In the following directives I have no praise for you. . . .
Heroic as he was, there were times when my friend Ron slipped and fell. One Christmas Eve, he and Andy got drunk.
Months earlier, Andy had come to one of our church events slouching, reluctant, and angry. But when he walked in, as he put it, “God just wrapped me in a big ball of cotton.” He was changed by the transforming power of God. Andy became our big, comic, teddy bear.
At Christmastime, Ron was lonely, and since he and Andy had become good friends, Ron invited Andy to stop by on Christmas Eve. “Well,” Ron said, “I opened a bottle of wine. . .”—and then at some point in the early hours of Christmas morning Ron and Andy were standing knee-deep in a rural neighborhood pond, shooting off a pistol into the night sky. Later, Ron was horrified with himself. Andy was deeply ashamed.

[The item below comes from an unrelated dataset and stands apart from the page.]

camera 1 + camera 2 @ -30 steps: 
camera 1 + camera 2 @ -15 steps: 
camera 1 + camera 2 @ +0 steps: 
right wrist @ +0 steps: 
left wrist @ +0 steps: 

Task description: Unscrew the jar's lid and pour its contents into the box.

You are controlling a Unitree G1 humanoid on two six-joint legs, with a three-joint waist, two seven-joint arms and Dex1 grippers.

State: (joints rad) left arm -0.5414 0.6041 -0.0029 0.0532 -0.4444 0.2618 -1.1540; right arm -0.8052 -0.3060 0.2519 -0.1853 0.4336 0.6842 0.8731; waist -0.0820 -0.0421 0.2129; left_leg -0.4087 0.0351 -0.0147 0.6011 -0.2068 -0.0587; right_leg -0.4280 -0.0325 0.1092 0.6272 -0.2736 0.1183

Sanctification isn’t a once-and-done deal. It can have moments of shocking failure, times when we stumble and fall—just as people did in the church at Corinth. Rich people were taking the best food for themselves and leaving only scraps for the poorer members. They were also drinking much more than a thimble-sized cup of wine for communion.
Yet Paul still called them “brothers and sisters.” A sanctified Christian knows that no matter how bad sin is, God isn’t going to quit on you. His forgiving grace is always there.
Lord, I’m sorry. Please forgive me. Help me to keep trusting in your faithful love. Thank you. In Jesus’ name, Amen.